Allocutions pour rappel de quelques informations techniques, remerciements, appréciations professionnelles… Le tout dans une concision exemplaire.
Lorsque l’écran de Arianespace s’est éteint aux alentours de 3h 20 du matin, il était difficile de trouver le sommeil, tant l’émotion et la fierté étaient grandes.
Pour un coup, SM Mohammed VI a bel et bien réalisé un coup de maître !
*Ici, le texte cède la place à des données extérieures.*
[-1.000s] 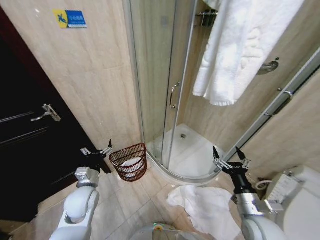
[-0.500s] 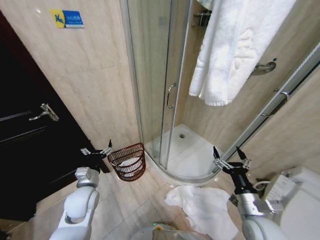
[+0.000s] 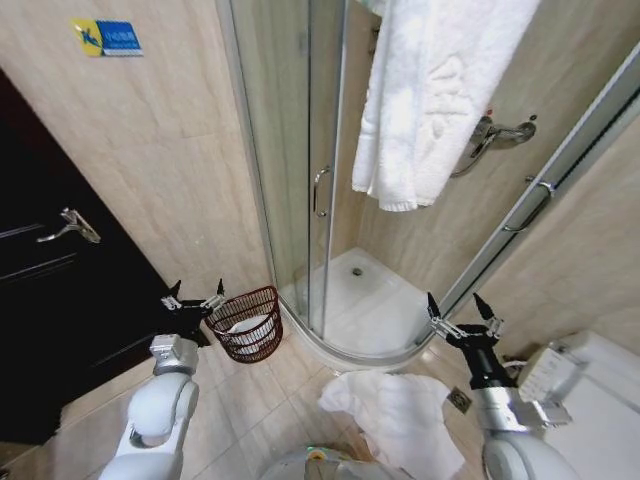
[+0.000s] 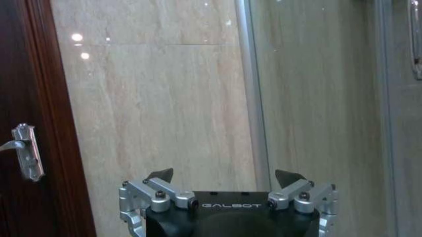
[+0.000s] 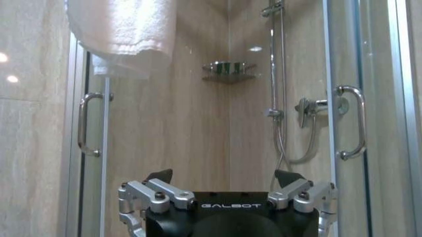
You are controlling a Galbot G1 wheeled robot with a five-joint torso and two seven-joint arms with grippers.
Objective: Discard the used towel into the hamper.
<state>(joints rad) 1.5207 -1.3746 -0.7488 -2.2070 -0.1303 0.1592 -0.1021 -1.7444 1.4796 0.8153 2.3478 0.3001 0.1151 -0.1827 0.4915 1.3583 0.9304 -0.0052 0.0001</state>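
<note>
Red-brown barred hamper [image 3: 245, 322], white towel [image 3: 395, 415], beige veined tiles [image 3: 170, 160].

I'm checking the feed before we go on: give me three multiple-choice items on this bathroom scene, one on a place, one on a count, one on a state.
1. Where is the hamper?
A. inside the shower
B. on the floor by the left gripper
C. on the toilet

2. How many towels show?
A. one
B. two
C. four

3. How is the right gripper?
A. open and empty
B. shut on a towel
C. shut on the hamper

Key:
1 B: the hamper stands on the tiles between the dark door and the shower.
2 B: one hanging towel, one floor towel.
3 A: its fingers are spread with nothing between them.
</note>
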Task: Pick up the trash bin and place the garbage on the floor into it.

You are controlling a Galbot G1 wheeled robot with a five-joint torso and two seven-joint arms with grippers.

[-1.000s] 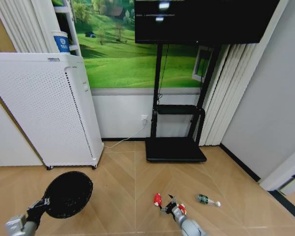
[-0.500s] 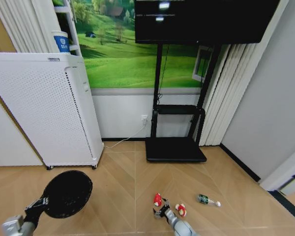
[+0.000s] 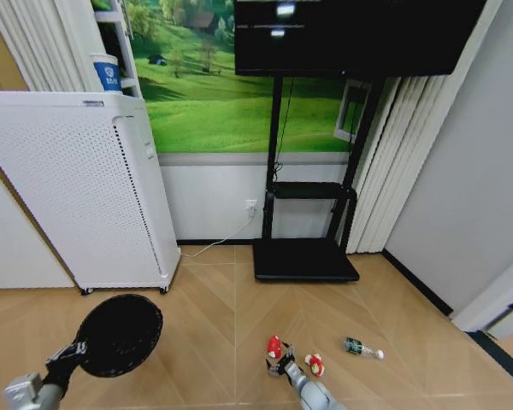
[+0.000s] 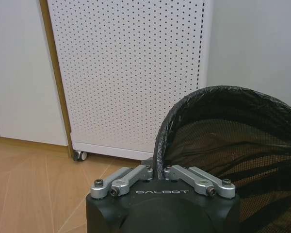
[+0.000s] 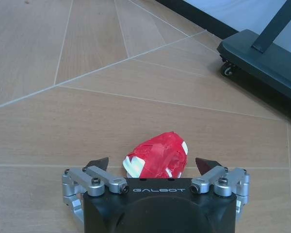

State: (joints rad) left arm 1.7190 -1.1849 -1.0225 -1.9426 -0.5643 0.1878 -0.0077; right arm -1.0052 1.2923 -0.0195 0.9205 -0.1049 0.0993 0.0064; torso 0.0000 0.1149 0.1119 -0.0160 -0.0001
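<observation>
My left gripper (image 4: 157,171) is shut on the rim of the black mesh trash bin (image 4: 233,141), holding it off the floor at the lower left (image 3: 118,335). On the herringbone floor (image 3: 214,307) lie a red-and-white wrapper (image 3: 274,347), a second red piece (image 3: 315,365) and a small green bottle (image 3: 359,347). My right gripper (image 3: 282,367) is low over the first wrapper. In the right wrist view it (image 5: 153,164) stands open, and the red wrapper (image 5: 157,155) lies between its fingertips (image 5: 98,163), not squeezed.
A tall white perforated appliance (image 3: 77,188) on castors stands at the left wall. A black TV stand (image 3: 306,256) with a wheeled base (image 5: 262,56) sits behind the litter. A cable runs along the skirting. Open floor lies between bin and litter.
My right gripper has shifted left, from beside the second red piece to over the first red wrapper. The left arm and the bin have hardly moved.
</observation>
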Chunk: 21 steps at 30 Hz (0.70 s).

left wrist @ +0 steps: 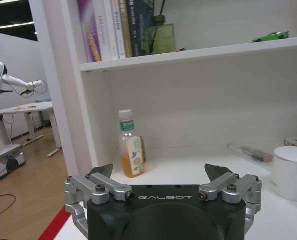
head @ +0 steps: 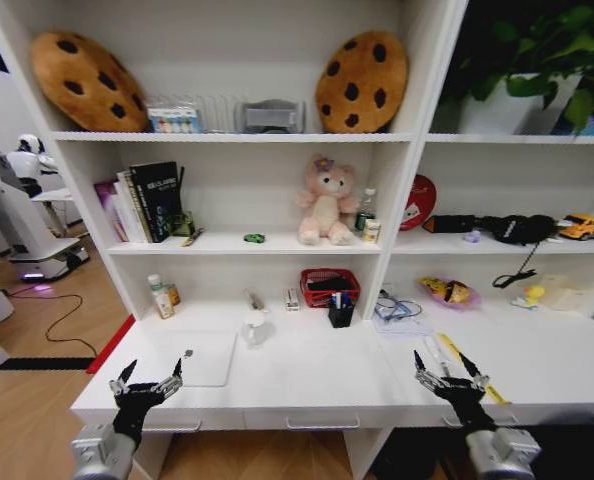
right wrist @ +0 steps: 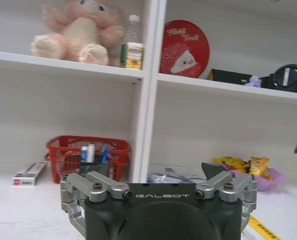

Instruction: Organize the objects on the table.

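Both tools, left (head: 149, 380) and right (head: 447, 368), hovered wide open over the bench (head: 307, 375); a careless reach risked toppling the mug (head: 255, 327).

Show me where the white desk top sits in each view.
Head view: desk top spans the lower middle, left gripper and right gripper at its front edge.
Left wrist view: desk top under the bottle and mug.
Right wrist view: desk top under the red basket.
Shared landmark: the shelf board just above it.
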Tool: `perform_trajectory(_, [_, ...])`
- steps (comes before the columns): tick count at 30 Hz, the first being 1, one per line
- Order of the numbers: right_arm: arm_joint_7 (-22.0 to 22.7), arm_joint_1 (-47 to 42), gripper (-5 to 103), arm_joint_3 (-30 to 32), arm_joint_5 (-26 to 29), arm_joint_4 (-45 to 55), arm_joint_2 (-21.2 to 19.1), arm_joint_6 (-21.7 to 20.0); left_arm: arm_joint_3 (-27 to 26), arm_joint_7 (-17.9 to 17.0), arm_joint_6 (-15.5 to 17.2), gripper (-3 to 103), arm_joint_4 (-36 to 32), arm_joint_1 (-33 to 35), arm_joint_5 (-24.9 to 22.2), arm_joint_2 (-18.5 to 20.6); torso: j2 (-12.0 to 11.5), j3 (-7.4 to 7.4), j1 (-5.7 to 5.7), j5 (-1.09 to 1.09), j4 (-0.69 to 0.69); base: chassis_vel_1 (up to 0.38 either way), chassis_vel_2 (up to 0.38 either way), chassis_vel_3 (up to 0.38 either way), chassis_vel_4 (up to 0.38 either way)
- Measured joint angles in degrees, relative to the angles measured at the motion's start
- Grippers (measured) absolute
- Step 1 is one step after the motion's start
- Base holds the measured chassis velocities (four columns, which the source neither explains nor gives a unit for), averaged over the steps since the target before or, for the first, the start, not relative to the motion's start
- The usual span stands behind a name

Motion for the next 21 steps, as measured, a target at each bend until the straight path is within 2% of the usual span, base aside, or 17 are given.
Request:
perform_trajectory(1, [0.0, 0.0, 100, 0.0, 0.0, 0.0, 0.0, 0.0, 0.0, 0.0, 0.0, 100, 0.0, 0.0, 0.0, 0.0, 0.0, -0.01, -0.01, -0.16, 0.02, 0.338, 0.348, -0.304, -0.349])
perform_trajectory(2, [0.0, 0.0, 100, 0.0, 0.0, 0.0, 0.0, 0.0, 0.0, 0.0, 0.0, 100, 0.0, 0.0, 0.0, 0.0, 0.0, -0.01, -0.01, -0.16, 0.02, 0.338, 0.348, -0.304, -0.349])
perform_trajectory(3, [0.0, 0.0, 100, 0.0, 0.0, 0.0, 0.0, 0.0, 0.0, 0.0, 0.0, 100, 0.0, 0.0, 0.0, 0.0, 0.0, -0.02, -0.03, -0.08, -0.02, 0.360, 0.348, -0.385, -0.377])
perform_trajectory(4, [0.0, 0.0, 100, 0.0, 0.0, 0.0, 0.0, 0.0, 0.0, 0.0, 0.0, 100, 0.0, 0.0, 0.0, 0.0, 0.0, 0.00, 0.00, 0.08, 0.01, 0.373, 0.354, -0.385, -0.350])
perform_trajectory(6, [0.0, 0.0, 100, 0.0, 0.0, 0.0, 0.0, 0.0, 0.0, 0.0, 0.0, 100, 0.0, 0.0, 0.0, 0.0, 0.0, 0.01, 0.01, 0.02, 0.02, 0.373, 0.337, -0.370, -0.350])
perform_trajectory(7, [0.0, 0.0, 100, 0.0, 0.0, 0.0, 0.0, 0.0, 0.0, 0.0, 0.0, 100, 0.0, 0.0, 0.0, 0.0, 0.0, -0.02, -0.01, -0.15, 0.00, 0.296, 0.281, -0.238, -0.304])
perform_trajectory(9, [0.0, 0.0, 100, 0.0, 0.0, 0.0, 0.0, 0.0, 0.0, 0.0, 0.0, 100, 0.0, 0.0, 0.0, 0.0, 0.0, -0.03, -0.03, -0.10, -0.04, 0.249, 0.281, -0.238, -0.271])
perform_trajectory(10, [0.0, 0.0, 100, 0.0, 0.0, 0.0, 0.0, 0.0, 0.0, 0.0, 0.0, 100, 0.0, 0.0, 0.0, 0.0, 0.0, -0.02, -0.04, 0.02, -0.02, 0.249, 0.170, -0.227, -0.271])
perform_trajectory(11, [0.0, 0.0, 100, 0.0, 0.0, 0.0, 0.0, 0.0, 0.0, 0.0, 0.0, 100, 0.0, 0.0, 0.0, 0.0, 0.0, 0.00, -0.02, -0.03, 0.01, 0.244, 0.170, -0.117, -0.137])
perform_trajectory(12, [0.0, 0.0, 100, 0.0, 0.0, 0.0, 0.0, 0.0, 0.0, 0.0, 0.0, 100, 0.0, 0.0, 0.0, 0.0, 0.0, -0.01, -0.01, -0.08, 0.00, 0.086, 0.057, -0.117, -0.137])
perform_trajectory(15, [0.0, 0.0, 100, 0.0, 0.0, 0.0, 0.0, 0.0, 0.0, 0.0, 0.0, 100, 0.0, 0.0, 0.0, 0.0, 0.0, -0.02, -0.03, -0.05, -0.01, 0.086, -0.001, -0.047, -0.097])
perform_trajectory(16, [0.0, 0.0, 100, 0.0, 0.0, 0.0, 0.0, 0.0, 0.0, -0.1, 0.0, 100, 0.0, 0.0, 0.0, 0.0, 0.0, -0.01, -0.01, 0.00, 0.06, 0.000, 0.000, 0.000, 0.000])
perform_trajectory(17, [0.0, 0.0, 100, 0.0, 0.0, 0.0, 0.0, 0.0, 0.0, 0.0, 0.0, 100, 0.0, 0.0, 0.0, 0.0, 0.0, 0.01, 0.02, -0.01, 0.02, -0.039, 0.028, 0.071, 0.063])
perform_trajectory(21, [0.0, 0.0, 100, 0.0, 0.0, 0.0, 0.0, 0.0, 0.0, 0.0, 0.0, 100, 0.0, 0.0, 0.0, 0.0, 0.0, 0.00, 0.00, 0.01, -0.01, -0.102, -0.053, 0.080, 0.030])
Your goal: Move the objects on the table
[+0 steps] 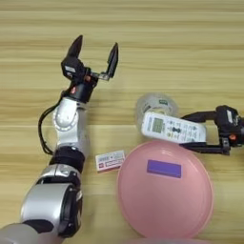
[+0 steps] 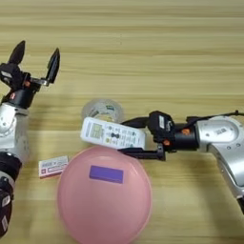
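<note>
Background: pale wooden plank surface [image 1: 157, 43] with lengthwise grain fills the frame; lighting appears even, apparently from overhead.
</note>
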Controlling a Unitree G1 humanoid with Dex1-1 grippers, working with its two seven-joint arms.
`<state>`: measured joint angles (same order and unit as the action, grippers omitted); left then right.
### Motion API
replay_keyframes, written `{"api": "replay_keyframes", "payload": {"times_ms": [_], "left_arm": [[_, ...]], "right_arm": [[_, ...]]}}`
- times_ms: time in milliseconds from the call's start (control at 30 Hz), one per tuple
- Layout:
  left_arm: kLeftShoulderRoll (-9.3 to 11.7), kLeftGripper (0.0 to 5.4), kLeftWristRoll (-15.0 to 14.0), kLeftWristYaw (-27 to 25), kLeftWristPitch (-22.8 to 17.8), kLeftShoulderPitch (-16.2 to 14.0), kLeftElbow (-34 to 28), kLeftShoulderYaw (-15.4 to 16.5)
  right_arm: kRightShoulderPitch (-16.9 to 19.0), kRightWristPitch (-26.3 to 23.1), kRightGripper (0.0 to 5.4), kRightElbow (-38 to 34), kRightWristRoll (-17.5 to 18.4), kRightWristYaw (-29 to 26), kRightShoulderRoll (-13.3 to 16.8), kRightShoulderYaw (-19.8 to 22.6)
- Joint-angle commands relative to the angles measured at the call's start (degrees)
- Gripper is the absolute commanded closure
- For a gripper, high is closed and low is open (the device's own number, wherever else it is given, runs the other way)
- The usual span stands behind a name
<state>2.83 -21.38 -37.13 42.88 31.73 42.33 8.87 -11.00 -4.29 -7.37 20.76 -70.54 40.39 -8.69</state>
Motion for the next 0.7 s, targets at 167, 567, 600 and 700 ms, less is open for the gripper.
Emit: {"api": "replay_keyframes", "payload": {"times_ms": [167, 567, 600, 700], "left_arm": [[6.0, 0.00, -16.2, -20.0, -21.7, -7.8, -21.5, -2.2], [12.0, 0.00, -6.9, -34.3, -26.4, -16.2, -32.9, -15.9], [11.9, 0.00, -6.7, -34.7, -26.5, -16.3, -32.9, -16.4], [11.9, 0.00, -6.1, -36.1, -26.5, -16.9, -33.7, -18.2]], "right_arm": [[-1.2, 0.1, 2.53, 1.3, 1.5, -1.2, -0.4, 1.2], [-2.0, -0.8, 2.53, 0.2, 3.1, -1.6, -0.9, 1.7], [-2.2, -1.0, 2.53, 0.0, 3.3, -1.5, -1.0, 1.7], [-2.6, -1.4, 2.53, -0.5, 4.0, -1.5, -1.1, 1.7]]}}
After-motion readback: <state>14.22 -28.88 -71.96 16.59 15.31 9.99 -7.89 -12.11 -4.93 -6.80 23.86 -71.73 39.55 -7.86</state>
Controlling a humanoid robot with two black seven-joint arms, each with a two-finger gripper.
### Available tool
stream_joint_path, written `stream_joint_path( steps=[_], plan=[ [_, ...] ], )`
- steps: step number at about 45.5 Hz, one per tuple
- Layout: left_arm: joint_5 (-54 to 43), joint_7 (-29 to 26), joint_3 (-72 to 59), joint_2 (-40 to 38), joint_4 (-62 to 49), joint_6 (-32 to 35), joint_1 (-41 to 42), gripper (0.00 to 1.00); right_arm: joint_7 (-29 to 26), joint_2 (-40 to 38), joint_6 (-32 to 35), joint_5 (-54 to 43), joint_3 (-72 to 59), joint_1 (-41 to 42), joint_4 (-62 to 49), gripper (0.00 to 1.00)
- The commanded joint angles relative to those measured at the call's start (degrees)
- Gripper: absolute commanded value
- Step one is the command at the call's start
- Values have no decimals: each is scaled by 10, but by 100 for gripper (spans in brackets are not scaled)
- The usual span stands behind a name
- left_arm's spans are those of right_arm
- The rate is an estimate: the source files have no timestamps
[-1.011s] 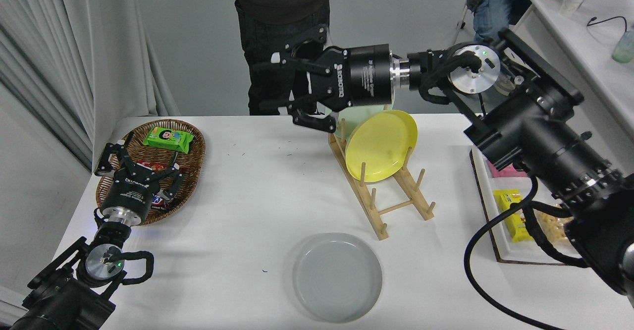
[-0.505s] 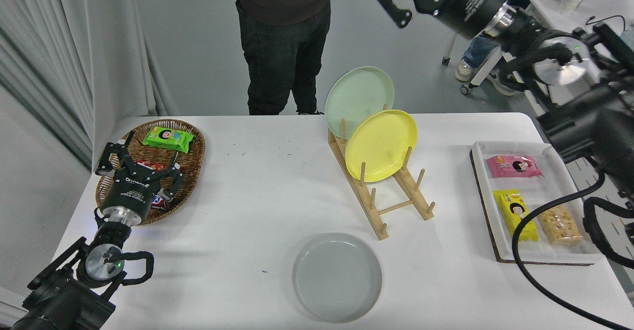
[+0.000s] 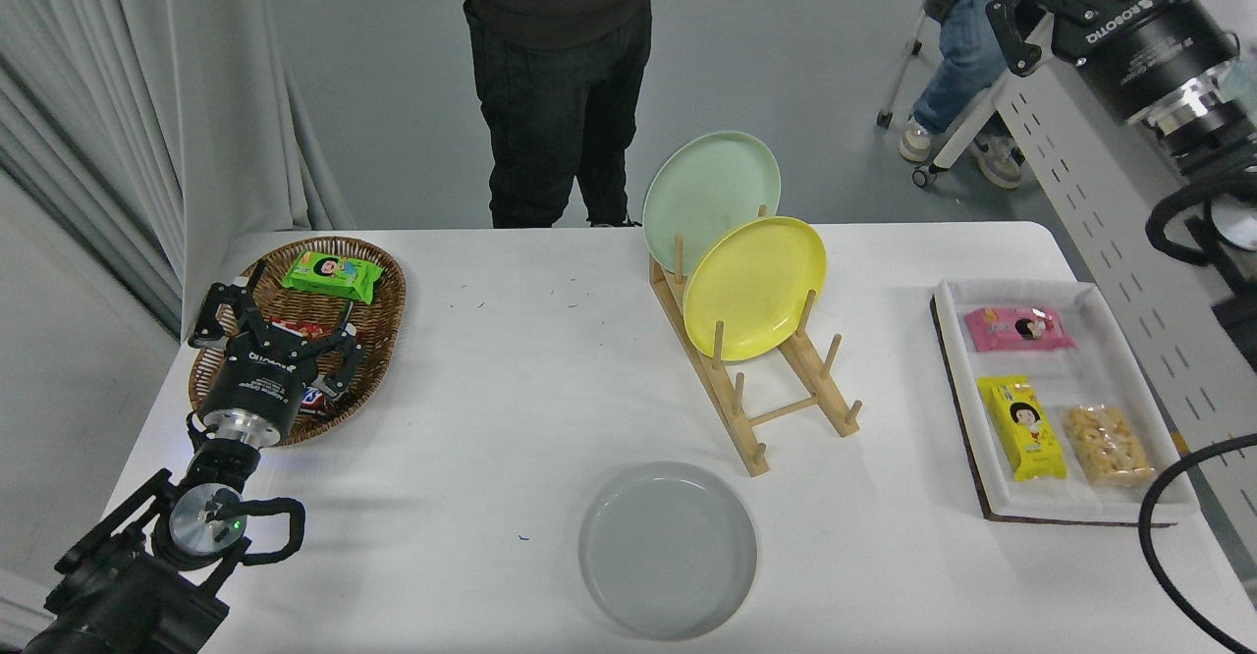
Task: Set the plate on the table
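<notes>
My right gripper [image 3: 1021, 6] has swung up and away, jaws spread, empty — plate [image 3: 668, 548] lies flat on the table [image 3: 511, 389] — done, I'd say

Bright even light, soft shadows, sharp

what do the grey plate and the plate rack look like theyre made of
The grey plate looks like matte plastic or melamine: even colour, soft sheen, no glaze glare; ceramic can't be ruled out. The rack looks like bare light wood, possibly bamboo: tan dowels and rails, unpainted.
</notes>
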Motion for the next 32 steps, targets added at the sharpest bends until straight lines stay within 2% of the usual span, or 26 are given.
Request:
stream_joint_path(
  steps=[1,19,32],
  plan=[
    [0,1,-1,0,0,1,1,98,16,-43,4,1,-33,-41,-24,100],
    [0,1,0,0,0,0,0,98,17,-55,-14,4,-95,-156,-97,100],
    [0,1,0,0,0,0,0,98,22,23,-12,2,-95,-165,-219,100]
  ],
)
Et si le satellite provoque rage et inquiétude ailleurs ; au Maroc, il inspire admiration et profonde gratitude pour ce coup de génie royal.
Bahia Amrani
Le projet, pas à pas… Après 4 années passées sur terre, le Satellite Mohammed VI-A a été envoyé dans l’espace à l’aube du mercredi 8 novembre. C’est à 01h42min31s, très précisément, que le compte à rebours a été commencé. Une fusée Vega a mis le satellite sur orbite héliosynchrone (SSO). Ainsi qu’il est rapporté dans la fiche technique de Arianespace, 6mn et 35s après le décollage, les trois premiers étages de Vega ont été séparés du satellite. Ensuite, le troisième étage du lanceur s’est séparé du composite supérieur, Puis, l’AVUM a allumé une première fois le moteur pendant plus de 7min, avant une phase balistique d’une durée de 37 minutes environ. L’AVUM a allumé une deuxième fois le moteur pendant 1 minute et 50 secondes environ avant de séparer le satellite MOHAMMED VI – A, près d’1minute et 30 secondes après son extinction. Le satellite MOHAMMED VI – A a été séparé, avec succès, 55 minutes et 33 secondes après son décollage. Le satellite a été réalisé par le consortium Thales Alenia Space et Airbus pour le compte du Maroc qui a conclu, à cet effet, un contrat avec la France, sous la présidence de François Hollande, pour une somme totale de 500 millions d’euros. A partir de ce 8 novembre, ce sont les équipes marocaines, représentées à Arianespace par Karim Tajmouati, qui prendront les commandes pour orienter les missions du satellite.